The same applies to manipulation: you can use them for positive or negative purposes. Manipulation by itself is just a method.
Definition: Manipulation is skillful or artful management.
As well, do not you get dressed nice when you go out? It is very simple manipulation to impress yourself and others!
Usually women manage even from a prince to make a toad. How many of them complain that before marriage a guy was nice and good, but after a year of living together somehow he becomes mean and rude? Statistics says 70% couples get divorce.
Wise women don’t look for princes. Wise women make their men to be princes and kings what make them valuable for their men. Therefore, these princes and kings will always love and respect their female partners! 
Wow yer livin in fairy land there. Definition of manipulation (socially) - exerting shrewd or devious influence especially for one's own advantage; "his manipulation of his friends was scandalous"
Wearing a sexy dress is not being manipulative. But pretending to be wealthy or lying about who you are to make yourself attractive, is.
Your definition of manipulation is taken from a financial business stand point. Being manipulating or being manipulative is very negative indeed.

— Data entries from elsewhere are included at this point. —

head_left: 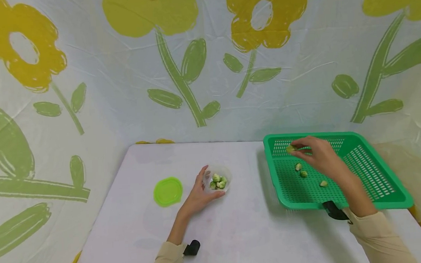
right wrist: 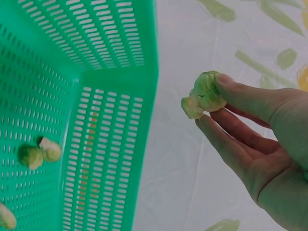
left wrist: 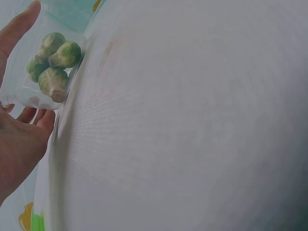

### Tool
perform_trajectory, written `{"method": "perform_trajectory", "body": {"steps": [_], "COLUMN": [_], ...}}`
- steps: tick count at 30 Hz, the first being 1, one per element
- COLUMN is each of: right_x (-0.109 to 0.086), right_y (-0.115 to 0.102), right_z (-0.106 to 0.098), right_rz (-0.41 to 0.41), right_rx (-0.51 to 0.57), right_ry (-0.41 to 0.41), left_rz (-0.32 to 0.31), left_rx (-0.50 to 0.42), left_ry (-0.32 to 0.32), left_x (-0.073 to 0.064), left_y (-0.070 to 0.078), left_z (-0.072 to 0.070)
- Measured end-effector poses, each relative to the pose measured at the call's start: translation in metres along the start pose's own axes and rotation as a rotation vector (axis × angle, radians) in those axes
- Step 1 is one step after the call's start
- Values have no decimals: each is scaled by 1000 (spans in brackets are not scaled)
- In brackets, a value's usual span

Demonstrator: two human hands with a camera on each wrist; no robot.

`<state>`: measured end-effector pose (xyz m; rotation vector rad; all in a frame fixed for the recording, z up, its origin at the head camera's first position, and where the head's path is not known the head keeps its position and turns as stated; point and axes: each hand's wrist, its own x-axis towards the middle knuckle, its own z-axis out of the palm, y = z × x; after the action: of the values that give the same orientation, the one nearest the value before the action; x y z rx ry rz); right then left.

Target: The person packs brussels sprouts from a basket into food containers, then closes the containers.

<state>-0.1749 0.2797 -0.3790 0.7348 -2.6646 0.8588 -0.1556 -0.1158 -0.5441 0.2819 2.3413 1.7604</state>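
head view: a person faces a white table, with white cloth printed with yellow flowers and green leaves hanging beyond its far edge and along its sides. the left hand is curved around a small, round, clear plastic cup, fingers on the left side and thumb on the near side. the cup is mouth up, towards the middle of the table's far half, and holds four green brussels sprouts, which the left wrist view shows bunched together through the clear wall. to the left of this hand, well apart from it and nearer the table's left edge, a round, lime-green plastic lid with a small tab lies flat.

at the table's far right corner is a large, rectangular, green plastic basket with slotted walls. the right hand appears over it, near its far left corner, with thumb and fingertips pinched together on a single pale green brussels sprout. the right wrist view shows that sprout clear of the basket's floor. three loose sprouts lie on the floor: two close together in the left half, the third nearer the near rim. both arms wear beige sleeves, with a black device at each wrist.
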Motion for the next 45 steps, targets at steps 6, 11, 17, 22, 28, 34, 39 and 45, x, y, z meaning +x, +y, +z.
{"method": "perform_trajectory", "body": {"steps": [6, 11, 17, 22, 28, 34, 39, 45], "right_x": [-2, -3, -2, 2, 6, 8, 10, 14], "right_y": [-10, -14, -22, -29, -36, -44, -50, -59], "right_z": [8, 18, 30, 39, 50, 63, 76, 89], "right_rz": [-15, -14, -17, -43, -68, -58, -54, -68], "right_rx": [-3, 14, 51, 92, 124, 146, 184, 240], "right_ry": [35, 59, 101, 141, 163, 161, 155, 152], "left_rz": [-12, 3, 6, -3, -17, -14, -8, 3], "left_rx": [9, 13, 12, 14, 12, 10, 5, -5], "left_ry": [3, 6, 3, 5, 10, 10, 11, 17], "left_x": [0, 0, 0, 0, 0, -1, -1, 0], "left_y": [0, 0, 0, 1, 2, 2, 2, 2], "left_z": [0, 1, 0, 0, 1, 1, 1, 2]}}
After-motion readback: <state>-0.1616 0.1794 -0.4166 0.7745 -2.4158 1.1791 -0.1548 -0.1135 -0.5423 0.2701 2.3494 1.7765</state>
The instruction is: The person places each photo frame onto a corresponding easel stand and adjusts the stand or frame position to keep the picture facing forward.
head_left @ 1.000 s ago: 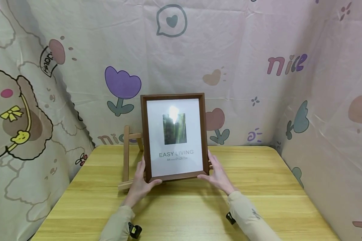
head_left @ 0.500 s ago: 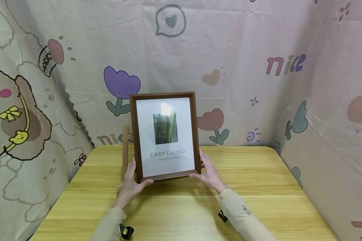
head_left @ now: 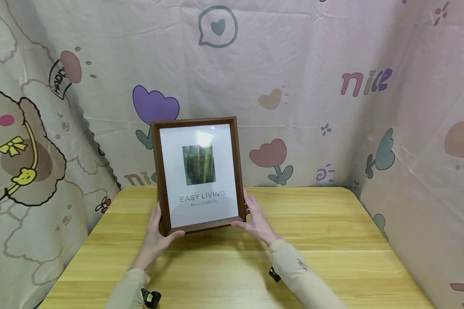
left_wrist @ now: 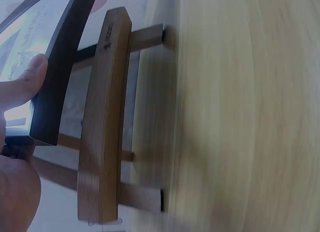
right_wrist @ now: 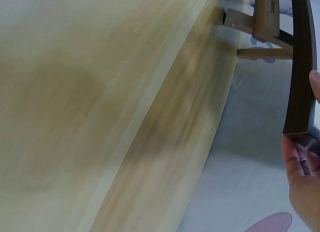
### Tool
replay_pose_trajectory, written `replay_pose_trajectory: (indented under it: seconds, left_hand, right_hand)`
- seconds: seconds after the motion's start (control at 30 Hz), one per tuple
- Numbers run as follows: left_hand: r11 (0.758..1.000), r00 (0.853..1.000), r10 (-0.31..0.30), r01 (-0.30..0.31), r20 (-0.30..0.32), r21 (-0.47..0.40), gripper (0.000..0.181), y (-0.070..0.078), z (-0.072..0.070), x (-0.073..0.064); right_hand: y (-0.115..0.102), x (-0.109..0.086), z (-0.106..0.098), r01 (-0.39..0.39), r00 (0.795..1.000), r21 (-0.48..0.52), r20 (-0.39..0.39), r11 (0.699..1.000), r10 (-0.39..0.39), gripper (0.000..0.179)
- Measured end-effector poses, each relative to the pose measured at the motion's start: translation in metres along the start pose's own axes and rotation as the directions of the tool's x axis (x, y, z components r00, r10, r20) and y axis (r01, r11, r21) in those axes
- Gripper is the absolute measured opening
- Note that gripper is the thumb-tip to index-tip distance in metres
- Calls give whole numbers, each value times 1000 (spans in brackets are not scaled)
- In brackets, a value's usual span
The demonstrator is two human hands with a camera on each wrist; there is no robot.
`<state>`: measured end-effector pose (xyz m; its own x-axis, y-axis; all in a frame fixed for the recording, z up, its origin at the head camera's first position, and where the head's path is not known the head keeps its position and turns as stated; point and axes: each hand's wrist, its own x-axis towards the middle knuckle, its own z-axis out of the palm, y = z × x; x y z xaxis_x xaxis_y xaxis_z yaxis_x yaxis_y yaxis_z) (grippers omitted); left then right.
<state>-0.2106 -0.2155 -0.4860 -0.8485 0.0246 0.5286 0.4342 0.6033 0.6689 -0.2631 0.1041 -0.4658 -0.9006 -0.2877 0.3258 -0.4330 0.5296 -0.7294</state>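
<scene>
A brown picture frame point(head_left: 201, 211) with a glossy white sheet reading "EASY LIVING" is held up in both hands, leaning slightly left. The left hand point(head_left: 153, 237) grips its lower left corner, thumb over the front. At the lower right corner, the right hand point(head_left: 258, 223) holds it the same way, fingers along the side. Behind the frame stands a small wooden easel point(left_wrist: 102, 127), which the frame hides in the head view. In the left wrist view the frame's bottom edge is apart from the easel's ledge. The right wrist view shows part of the easel point(right_wrist: 266, 17) beyond the frame.
A wood-grain table point(head_left: 313, 240) spreads under the hands. Printed cloth point(head_left: 224, 77) hangs behind it and at both sides. Dark wrist cameras are strapped near both sleeves.
Both hands have carried the picture frame to the left, in front of the easel. The easel, partly visible at the left before, is now covered in the head view.
</scene>
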Motion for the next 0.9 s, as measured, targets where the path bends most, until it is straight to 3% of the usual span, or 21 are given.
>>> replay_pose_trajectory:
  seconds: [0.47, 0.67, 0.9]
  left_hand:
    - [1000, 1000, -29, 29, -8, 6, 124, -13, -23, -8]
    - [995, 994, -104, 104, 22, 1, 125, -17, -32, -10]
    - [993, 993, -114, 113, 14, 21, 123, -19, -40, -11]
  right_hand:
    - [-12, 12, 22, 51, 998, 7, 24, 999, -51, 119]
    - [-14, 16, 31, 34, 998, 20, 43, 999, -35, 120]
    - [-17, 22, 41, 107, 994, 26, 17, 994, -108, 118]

There are many divorces because women don't need to depend on a man's wallet anymore so sticking it out for fear of poor finances is long over.
It's an evolution of relationships. Socially women have become more independent and not dependent of men. All this started with the invention of the birth control pill. Where women have control over whether or not to have children. So no need to worry about getting pregnant and having to depend on a man for support.
Reasons for divorce can be for many reasons but it all boils down to that women now have a choice to leave without fear. Hey people change as they go through life. Some rather sit on a couch and drink beer, some want to go out and do something. That's why most people grow apart....change. Then the unhappiness comes in because you are not on the same page anymore...simple as that, a change of expectations. Divorce is not always a negative thing either. Ending a relationship can make you feel alive again.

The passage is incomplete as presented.